DATASET RECORDS:
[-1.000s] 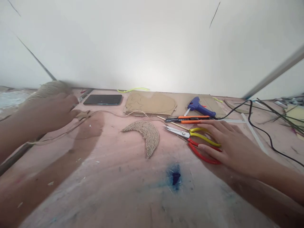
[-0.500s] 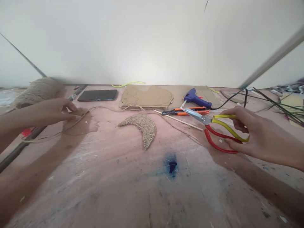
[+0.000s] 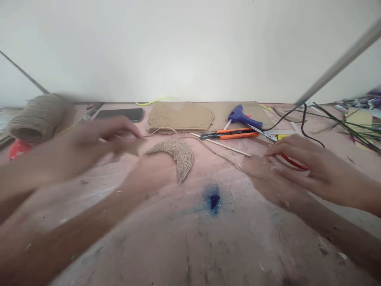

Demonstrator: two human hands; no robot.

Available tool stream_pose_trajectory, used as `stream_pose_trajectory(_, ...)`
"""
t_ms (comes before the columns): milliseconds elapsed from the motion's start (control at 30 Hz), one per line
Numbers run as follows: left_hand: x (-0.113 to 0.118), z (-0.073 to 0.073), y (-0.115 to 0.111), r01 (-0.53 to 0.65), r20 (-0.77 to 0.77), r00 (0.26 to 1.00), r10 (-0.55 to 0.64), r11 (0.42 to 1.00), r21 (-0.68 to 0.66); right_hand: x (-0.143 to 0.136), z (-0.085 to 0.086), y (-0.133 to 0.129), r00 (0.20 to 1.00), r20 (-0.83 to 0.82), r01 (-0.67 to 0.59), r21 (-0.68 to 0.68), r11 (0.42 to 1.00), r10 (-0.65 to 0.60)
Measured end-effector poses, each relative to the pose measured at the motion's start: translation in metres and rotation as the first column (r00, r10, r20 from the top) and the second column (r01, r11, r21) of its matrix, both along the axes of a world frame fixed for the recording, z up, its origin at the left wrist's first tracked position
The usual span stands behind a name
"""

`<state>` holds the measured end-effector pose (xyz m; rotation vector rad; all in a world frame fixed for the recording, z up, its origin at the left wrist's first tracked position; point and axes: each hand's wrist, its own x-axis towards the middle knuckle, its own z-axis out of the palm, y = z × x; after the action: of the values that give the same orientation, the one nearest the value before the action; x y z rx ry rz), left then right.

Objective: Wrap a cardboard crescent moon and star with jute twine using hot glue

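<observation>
My left hand, smeared by motion, pinches a small tan cardboard piece just left of the crescent. The crescent lies flat, covered in rows of twine. My right hand hovers at the right with thumb and fingers apart. Behind its fingers lie the scissors, their red and yellow handles partly hidden by the hand. A loose strand of twine runs from near the crescent towards my right hand.
At the back are a twine spool, a phone, cardboard sheets with drawn outlines, a blue glue gun with a black cord, an orange cutter knife and a thin stick. Dark stems lie far right.
My right hand has put the scissors down beside the glue gun and let go. My left hand has moved right and lifted the cardboard piece off the table.
</observation>
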<state>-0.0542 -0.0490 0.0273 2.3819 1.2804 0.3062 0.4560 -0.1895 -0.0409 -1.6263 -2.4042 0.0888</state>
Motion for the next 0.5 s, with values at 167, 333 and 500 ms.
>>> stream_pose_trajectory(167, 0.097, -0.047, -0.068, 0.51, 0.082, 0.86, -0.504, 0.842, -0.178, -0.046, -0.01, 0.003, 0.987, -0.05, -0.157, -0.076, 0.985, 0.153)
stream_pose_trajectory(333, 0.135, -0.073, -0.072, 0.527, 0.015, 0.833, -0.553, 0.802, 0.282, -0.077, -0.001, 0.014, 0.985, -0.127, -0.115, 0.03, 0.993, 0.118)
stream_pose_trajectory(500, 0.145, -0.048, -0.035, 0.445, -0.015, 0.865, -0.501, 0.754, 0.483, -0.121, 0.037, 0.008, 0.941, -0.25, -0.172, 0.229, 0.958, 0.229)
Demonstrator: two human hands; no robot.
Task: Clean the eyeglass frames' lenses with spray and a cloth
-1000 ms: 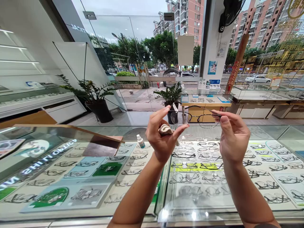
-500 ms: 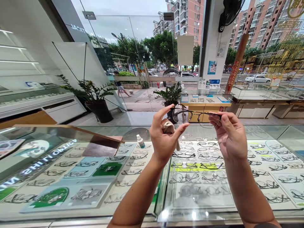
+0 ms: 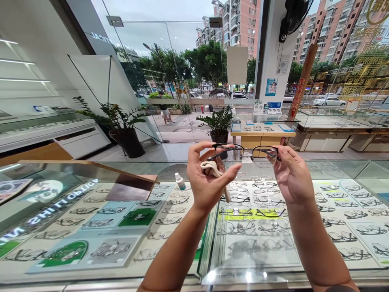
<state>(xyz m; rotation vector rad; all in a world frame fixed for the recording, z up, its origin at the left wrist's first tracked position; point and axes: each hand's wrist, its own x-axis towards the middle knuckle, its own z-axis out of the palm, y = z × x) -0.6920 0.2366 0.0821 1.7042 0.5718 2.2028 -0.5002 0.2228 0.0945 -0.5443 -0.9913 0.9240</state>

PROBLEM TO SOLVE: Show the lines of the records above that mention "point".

WRITTEN RESPONSE:
`<state>` holds the measured end-effector pose (xyz m; rotation vector rad; all in a world frame fixed for the recording, z up, its origin at the left wrist's first tracked position; point and axes: each hand's wrist, its own x-axis towards the middle knuckle, its own z-axis out of the palm, y = z × x; after the action: of the values that give the same orientation, the one nearest the value before the action; x y z rx ry rz), left then right.
<state>(xyz m; rotation vector rad; all in a world frame fixed for the recording, z up, its origin at the left wrist's first tracked position; point and axes: each hand's wrist, its own x-axis towards the middle knuckle, its own z-axis out of the palm, y = z × x) -0.6920 0.2366 0.0821 1.7042 0.5718 2.2028 -0.5002 0.2228 0.0945 -0.5443 -0.9913 0.9240</state>

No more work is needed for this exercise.